Two trained reviewers reviewed each abstract independently using predefined inclusion criteria. We only included NMAs with at least one pharmaceutical in the set of treatments examined and data from at least three clinical trials; we also only included NMAs that compared the efficacy of the treatments. We excluded methodological studies, cost-effectiveness studies, editorials, and letters to the editor. Two trained reviewers independently extracted data from each included study; the reviewers resolved disagreements through consensus. We reviewed all published material related to each NMA, including the online supplementary material and appendices. When the source of study funding was undeclared or unclear, we contacted the corresponding author for the information.

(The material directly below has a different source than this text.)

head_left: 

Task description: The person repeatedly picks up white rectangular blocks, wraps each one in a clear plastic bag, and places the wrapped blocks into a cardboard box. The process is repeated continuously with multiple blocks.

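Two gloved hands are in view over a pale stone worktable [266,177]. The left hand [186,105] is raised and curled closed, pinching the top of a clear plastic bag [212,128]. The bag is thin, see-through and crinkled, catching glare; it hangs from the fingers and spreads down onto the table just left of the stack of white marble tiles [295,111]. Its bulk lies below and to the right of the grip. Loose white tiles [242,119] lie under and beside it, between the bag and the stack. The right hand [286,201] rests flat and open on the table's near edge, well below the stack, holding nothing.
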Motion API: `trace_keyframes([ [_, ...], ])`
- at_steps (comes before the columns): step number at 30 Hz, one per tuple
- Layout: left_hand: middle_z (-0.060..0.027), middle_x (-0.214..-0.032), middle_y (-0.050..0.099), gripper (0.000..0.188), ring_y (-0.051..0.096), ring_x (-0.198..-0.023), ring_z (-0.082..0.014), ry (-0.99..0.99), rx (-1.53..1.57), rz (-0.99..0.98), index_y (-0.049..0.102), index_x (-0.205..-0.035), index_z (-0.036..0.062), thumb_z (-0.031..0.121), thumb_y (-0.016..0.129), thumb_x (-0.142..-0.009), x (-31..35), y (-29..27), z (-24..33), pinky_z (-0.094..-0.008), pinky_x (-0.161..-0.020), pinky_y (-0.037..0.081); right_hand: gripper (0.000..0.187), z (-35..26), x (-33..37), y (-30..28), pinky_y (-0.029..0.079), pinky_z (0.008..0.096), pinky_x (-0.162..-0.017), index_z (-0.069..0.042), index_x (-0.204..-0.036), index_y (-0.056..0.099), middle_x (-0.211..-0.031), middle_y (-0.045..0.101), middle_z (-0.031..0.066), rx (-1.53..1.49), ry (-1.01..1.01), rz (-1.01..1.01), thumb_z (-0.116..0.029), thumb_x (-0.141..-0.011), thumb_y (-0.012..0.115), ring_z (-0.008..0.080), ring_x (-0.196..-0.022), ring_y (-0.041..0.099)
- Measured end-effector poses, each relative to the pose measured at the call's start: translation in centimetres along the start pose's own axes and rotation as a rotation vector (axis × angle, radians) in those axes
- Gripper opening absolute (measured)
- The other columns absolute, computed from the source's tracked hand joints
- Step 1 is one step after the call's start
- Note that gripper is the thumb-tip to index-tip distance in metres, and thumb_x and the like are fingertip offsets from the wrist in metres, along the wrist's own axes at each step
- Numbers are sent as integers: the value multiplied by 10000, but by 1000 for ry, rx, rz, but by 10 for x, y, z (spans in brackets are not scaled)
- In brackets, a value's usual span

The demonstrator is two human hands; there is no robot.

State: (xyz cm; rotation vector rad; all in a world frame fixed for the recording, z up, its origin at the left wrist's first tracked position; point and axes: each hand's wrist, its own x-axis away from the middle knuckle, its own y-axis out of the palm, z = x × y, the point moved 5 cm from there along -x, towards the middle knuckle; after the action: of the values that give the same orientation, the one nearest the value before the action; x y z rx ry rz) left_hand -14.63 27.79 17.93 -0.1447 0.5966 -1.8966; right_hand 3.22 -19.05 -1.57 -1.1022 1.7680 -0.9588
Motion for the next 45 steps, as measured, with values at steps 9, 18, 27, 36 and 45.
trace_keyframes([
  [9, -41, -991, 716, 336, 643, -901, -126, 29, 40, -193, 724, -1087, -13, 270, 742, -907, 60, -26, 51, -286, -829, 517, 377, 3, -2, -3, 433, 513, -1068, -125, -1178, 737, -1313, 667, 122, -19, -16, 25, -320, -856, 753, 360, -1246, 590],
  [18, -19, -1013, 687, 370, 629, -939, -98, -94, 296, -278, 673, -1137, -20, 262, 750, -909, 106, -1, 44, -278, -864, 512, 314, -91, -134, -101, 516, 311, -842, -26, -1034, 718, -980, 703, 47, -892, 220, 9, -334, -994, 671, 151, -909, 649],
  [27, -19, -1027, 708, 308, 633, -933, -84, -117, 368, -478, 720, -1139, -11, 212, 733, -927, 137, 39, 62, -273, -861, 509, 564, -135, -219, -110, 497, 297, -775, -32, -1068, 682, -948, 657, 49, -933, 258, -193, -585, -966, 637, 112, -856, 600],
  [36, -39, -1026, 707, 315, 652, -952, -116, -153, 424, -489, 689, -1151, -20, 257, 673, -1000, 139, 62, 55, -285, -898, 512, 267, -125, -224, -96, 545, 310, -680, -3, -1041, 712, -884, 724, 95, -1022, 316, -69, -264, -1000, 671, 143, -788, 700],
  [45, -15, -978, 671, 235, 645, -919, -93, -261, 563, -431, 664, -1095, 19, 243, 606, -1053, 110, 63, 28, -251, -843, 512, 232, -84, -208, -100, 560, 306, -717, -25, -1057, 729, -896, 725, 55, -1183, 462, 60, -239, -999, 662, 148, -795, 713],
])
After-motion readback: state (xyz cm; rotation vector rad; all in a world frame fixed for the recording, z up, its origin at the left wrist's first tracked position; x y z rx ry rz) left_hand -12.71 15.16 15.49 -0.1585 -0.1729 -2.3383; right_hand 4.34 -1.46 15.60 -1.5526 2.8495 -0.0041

Using a standardized data collection form, we collected information for each NMA on general study characteristics, study methods, transparency, and presentation of findings. We reported the following study characteristics: journal name; study authors; publication year; study support (industry or other); journal impact factor (as reported on Journal Citation Reports)[15]; country (determined by the corresponding author’s affiliation); number of included active treatments; number of clinical trials included; total number of patients included; and indication and patient population studied. We also noted all of the comparator treatments, including non-pharmaceutical treatments and different modes of administration of the same pharmaceutical.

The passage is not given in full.